In passing, it might be well to observe that while the Division of Family Services, appellee, in its investigative report which was part of the record below, did not contest the adoption, leaving such matter for the determination of the trial court, the conclusion is inescapable from a reading of the report as well as a review of the testimony as a whole that the Division could not recommend approval of appellants’ petition. As the Division’s report and the testimony reflect “the Division believes and continues to believe, that the placement” (with appellants) “is not in the best interest of the child”.

It is not the function of an appellate court to substitute its judgment for that of a chancellor who heard the evidence unless it has been made to appear that the findings are clearly erroneous when considering all the evidence. Town of Medley v. Seminole Rock Products, Inc., Fla.App.1962, 138 So.2d 534. The test is not what the appellate court would have decided had they heard the original testimony but only whether there was sufficient evidence in the record to justify the lower court’s determination. R. H. James, Inc. v. Anderson, Fla.App.1964, 165 So.2d 829; Old Equity Life Ins. Co. v. Levenson, Fla.App.1965, 177 So.2d 50.1

The appellants have not carried the burden of demonstrating that the findings of the trial court are not supported by the record. Accordingly, the order of the trial court is affirmed.

REED, C. J., and MAGER, J., concur. CROSS, J., dissents, with opinion.

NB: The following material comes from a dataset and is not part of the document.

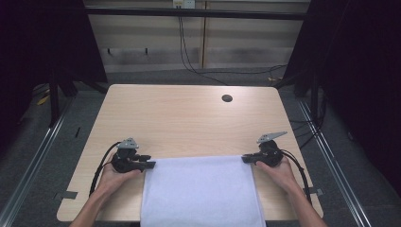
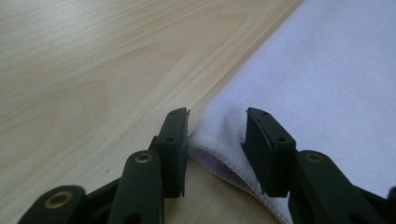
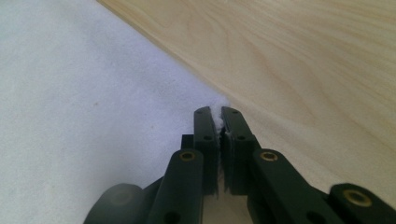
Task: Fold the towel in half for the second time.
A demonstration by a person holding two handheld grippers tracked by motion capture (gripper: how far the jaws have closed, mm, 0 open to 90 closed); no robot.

. This principle would seem to be applicable with greater force where the evidence is conflicting as- it. often may be where both sides are claiming what is in the best interest of the child; under such circumstances where the trial court resolves conflicting evidence one way or the other an appellate court ought not to interfere with such determination unless clearly erroneous or without eviden-tiary foundation. State v. Thomas, Fla.App.1968, 212 So.2d 910.